Television in Trouble

There are forces at work that are going to completely change the television business in the US. On the one side there are the major television networks who believe that it is their right to earn large sums of money from television, just because they have in the past. On the other side is the consumer who is tired of the cost and increasingly switching off. In the middle are the cable companies and the cable content companies.

The consumers are fed up. Television has become unwatchable as the number and length of the commercial breaks has extended. We used to get 48 to 50 minutes of content in each hour, and now we get just 42 minutes. At that rate a season of 24 has less than 17 hours of content. The only way to watch a TV show is to record it on a DVR and watch later, skipping the commercials. Once we get in the habit of watching TV offline, it becomes much easier to cut the cable completely and just watch the web. Between Netflix, Hulu and YouTube there is quite enough stuff to keep entertained.

Another source of complaint is the constantly rising cost of cable. This is caused by the cable company paying more and more for content. For example, the cable companies pay ESPN $4 per month per viewer to carry the channel, and that fee is rising. Other cable content companies are jumping into the valuable content pool.
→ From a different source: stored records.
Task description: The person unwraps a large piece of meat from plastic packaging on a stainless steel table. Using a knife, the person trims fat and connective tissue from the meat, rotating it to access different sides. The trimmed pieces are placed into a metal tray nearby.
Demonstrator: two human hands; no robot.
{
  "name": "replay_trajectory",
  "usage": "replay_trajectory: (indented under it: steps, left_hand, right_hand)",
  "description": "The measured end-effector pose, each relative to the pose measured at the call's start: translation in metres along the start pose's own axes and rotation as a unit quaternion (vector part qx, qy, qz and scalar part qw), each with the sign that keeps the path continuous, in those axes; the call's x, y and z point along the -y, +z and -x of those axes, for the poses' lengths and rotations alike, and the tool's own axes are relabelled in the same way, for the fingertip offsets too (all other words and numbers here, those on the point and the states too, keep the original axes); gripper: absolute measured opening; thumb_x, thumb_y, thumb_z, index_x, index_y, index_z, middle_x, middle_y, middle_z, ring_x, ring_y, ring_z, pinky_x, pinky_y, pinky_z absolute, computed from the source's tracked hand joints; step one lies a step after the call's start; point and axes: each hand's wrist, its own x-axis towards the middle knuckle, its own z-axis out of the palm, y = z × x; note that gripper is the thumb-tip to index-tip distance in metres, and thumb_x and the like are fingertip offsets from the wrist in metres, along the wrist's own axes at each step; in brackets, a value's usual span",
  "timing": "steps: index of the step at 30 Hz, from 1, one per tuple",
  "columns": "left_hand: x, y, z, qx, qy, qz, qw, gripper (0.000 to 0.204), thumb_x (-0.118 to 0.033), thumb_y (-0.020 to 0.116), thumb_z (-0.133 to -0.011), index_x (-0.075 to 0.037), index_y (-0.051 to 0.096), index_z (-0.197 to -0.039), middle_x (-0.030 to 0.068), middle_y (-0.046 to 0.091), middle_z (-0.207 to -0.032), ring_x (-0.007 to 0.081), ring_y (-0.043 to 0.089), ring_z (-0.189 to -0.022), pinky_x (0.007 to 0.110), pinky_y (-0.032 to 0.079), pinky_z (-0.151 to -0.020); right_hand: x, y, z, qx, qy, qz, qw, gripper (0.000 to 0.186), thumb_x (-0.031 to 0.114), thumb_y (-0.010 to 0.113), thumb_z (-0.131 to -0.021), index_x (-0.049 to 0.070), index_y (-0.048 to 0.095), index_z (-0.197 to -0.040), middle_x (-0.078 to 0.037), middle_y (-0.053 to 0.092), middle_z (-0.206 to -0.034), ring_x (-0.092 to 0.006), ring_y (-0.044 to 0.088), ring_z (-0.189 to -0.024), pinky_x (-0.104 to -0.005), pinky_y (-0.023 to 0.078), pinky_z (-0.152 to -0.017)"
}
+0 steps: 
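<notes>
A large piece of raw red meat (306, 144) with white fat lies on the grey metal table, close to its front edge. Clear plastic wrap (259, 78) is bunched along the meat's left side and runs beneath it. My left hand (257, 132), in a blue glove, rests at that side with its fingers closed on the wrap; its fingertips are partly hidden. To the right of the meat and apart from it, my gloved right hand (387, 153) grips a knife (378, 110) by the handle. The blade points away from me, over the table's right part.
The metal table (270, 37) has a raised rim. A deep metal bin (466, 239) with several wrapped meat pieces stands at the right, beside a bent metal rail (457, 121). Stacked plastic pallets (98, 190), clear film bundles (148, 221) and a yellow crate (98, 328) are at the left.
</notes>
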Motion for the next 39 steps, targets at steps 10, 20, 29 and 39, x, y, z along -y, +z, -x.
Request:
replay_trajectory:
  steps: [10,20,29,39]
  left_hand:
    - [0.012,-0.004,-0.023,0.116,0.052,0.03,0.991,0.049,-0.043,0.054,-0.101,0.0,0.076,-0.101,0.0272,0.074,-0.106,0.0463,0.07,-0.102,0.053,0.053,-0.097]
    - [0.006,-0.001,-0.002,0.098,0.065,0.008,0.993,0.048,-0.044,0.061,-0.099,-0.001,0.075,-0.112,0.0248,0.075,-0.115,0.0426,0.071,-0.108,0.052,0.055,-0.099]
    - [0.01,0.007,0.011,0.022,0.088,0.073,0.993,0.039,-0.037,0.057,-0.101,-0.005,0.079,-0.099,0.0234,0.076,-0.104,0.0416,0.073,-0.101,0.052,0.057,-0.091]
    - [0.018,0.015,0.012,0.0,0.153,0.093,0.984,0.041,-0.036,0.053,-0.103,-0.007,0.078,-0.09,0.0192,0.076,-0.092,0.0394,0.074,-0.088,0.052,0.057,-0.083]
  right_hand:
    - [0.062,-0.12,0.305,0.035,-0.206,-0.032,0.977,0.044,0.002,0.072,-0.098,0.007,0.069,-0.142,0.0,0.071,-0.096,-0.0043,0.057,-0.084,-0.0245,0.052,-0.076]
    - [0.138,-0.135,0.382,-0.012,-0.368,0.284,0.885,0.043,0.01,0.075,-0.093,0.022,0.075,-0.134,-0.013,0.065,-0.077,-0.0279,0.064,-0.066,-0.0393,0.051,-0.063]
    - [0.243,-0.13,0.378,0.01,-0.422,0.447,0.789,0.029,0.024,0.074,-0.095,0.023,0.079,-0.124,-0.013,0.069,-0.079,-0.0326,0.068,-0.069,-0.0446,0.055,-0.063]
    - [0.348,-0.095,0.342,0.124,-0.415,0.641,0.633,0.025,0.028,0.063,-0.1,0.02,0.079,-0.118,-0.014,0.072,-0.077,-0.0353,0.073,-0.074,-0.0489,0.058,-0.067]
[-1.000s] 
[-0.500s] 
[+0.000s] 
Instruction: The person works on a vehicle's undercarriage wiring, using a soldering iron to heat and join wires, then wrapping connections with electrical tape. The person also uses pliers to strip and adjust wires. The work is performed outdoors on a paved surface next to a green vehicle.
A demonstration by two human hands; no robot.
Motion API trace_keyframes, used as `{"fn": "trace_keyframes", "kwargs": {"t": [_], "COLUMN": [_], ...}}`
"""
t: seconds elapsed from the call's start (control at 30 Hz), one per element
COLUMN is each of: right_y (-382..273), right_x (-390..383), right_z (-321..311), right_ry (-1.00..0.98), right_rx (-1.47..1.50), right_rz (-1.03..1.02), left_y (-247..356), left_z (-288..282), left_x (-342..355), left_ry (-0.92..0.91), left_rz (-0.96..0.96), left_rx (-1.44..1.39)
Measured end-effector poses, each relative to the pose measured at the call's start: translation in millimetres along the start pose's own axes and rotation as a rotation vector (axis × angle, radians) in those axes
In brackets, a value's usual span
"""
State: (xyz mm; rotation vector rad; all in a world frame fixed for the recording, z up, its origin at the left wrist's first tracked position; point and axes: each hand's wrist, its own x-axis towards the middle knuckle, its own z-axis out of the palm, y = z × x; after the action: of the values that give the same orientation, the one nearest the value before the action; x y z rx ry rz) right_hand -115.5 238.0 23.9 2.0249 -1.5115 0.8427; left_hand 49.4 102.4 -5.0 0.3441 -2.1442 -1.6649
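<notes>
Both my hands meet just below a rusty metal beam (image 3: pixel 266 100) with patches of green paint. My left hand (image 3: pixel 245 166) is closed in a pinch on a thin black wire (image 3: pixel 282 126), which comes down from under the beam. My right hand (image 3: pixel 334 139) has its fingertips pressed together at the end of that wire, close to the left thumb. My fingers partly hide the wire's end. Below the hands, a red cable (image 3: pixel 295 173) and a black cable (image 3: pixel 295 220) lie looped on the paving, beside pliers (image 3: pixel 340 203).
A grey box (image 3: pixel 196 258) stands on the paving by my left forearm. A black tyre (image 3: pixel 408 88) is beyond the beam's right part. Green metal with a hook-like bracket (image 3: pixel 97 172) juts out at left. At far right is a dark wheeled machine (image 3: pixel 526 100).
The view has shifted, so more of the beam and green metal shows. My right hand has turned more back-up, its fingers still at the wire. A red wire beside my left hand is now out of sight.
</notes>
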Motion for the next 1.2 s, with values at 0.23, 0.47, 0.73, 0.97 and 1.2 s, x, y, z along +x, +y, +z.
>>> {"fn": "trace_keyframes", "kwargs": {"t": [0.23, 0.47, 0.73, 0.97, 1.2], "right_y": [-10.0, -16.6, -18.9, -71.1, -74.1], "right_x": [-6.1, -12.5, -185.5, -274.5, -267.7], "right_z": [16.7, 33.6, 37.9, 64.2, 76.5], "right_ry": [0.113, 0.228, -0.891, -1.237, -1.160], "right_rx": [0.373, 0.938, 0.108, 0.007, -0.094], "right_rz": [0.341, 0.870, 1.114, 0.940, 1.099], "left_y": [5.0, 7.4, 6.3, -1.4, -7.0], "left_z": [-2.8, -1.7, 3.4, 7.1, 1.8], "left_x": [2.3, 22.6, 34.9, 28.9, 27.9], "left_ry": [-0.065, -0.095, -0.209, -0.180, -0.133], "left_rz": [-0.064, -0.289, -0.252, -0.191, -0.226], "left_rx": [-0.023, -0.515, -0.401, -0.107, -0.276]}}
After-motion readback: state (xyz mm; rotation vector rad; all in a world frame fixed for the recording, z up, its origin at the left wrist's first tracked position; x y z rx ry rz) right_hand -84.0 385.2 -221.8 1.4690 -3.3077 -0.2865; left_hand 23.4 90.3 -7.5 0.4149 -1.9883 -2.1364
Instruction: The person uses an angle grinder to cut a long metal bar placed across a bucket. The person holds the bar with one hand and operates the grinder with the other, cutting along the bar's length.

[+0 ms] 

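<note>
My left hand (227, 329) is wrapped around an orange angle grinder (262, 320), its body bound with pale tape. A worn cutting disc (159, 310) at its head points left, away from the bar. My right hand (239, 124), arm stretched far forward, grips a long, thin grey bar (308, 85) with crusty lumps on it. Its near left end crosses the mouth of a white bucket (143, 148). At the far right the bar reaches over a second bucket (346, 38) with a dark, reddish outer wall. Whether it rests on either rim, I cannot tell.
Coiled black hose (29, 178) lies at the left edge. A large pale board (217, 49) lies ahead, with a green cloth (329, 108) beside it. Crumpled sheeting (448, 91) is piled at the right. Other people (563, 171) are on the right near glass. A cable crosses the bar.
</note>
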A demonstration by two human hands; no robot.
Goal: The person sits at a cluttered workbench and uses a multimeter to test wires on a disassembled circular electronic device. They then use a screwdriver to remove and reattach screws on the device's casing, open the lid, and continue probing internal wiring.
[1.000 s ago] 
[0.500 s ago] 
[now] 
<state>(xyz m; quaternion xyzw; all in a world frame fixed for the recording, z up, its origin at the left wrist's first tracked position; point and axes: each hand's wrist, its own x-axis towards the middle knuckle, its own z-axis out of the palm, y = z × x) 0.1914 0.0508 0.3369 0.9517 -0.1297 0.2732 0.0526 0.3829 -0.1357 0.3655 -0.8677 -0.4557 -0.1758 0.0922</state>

Ten years ago, the AMC channel used to show very old movies with no commercial breaks, now AMC puts on award winning shows like Mad Men full of commercials. Every cable channel seems to have its must see TV program from the BBC with Top Gear through the the USA network with Burn Notice.

The cost of cable is about to go up sharply as the major TV networks demand commensurate fees for their programming from the cable companies. This does not seem like a winning idea in recessionary times. As fees rise more and more people will cut the cable. Either the cost of cable has to stabilize with cuts to content, or TV risks going the way of radio. (I hear that radio still broadcasts, but I do not listen to it, and nobody that I know still listens.) I think that we will see some big changes coming to TV business over the next year or so.

1 comment:

The Editor said...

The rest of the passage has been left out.